## What you have to do
Report every line of the listing below in which the string "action" appears.

━━━━━━━━

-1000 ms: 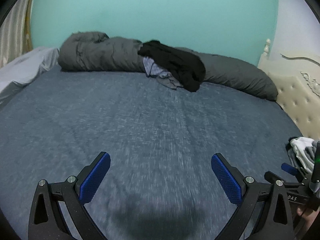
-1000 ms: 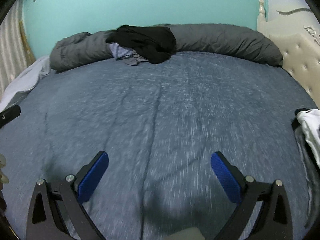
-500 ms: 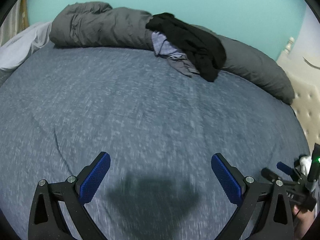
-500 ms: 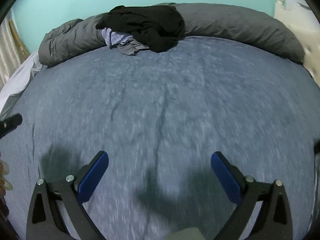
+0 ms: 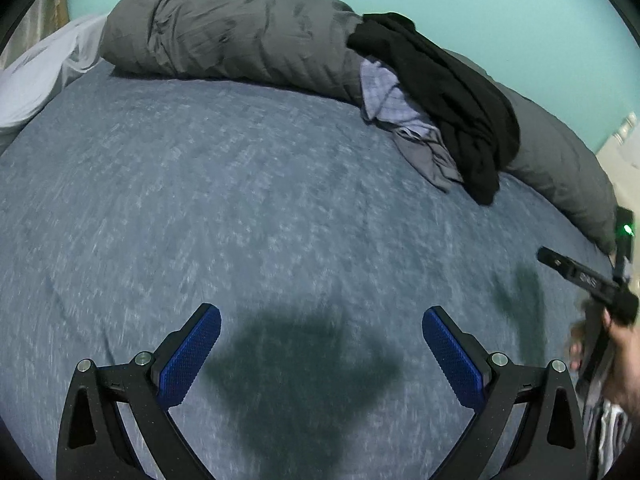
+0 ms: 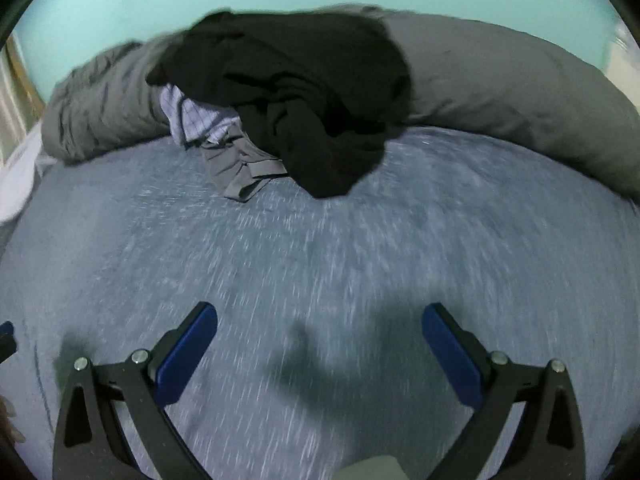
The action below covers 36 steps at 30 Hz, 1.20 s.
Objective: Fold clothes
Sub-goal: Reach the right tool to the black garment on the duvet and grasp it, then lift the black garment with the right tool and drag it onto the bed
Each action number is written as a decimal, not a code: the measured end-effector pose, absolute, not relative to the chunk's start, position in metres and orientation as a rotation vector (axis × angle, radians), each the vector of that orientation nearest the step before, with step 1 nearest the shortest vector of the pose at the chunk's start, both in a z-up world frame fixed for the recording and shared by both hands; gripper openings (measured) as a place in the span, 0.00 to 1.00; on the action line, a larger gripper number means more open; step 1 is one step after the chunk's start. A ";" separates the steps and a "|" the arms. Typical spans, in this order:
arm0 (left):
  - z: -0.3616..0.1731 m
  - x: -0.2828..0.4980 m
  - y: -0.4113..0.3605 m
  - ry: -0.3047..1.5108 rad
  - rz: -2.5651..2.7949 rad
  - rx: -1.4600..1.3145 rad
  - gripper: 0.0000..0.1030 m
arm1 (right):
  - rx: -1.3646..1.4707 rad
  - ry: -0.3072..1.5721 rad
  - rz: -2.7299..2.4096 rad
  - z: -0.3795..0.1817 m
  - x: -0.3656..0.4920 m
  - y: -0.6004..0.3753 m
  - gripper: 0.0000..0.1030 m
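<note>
A pile of clothes lies at the far side of the bed against the rolled duvet: a black garment [image 5: 448, 92] [image 6: 304, 92] on top, a pale checked shirt [image 5: 384, 96] [image 6: 196, 114] and a grey garment [image 5: 428, 152] [image 6: 240, 170] under it. My left gripper [image 5: 320, 344] hovers open over the blue bedsheet [image 5: 200, 200], well short of the pile. Over the same sheet, the right gripper [image 6: 320, 340] is open too, with the pile straight ahead and some way off. Neither holds anything.
A long grey duvet roll [image 5: 224, 36] [image 6: 512, 80] runs along the turquoise wall. A white sheet [image 5: 36, 72] bunches at the far left. A hand with the other gripper [image 5: 592, 280] shows at the right edge, striped cloth [image 5: 608, 424] below it. A cream headboard [image 5: 624, 148] is at right.
Both grippers have moved forward across the bed toward the clothes pile, which now looks larger and nearer. Both stayed open. The white garment at the right has slipped out of the right view.
</note>
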<state>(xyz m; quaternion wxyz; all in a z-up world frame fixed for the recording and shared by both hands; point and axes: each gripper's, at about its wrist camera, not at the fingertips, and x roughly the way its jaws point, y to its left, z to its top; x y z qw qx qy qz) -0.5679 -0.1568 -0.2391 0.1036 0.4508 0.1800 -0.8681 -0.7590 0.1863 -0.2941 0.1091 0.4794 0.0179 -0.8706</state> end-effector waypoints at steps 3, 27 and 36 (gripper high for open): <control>-0.246 -0.572 -0.165 0.538 -2.555 1.333 1.00 | 1.448 0.071 -2.555 -0.304 -0.797 0.178 1.00; -0.306 -0.522 -0.181 0.576 -2.571 1.337 1.00 | 1.365 0.111 -2.624 -0.338 -0.905 0.157 0.27; -0.299 -0.496 -0.179 0.593 -2.579 1.312 1.00 | 1.121 0.003 -2.565 -0.298 -0.823 0.169 0.09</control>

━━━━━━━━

## Answer section
The action below covers 36 steps at 30 Hz, 1.20 s.
Each action number is written as a decimal, not a code: the measured end-effector pose, absolute, not relative to the chunk's start, position in metres and orientation as a rotation vector (axis × angle, radians), each the vector of that orientation nearest the step before, with step 1 nearest the shortest vector of the pose at the chunk's start, both in a z-up world frame fixed for the recording and shared by both hands; gripper openings (measured) as a place in the span, 0.00 to 1.00; on the action line, a larger gripper number means more open; step 1 is one step after the chunk's start. A ";" separates the steps and a "|" the arms. Typical spans, in this order:

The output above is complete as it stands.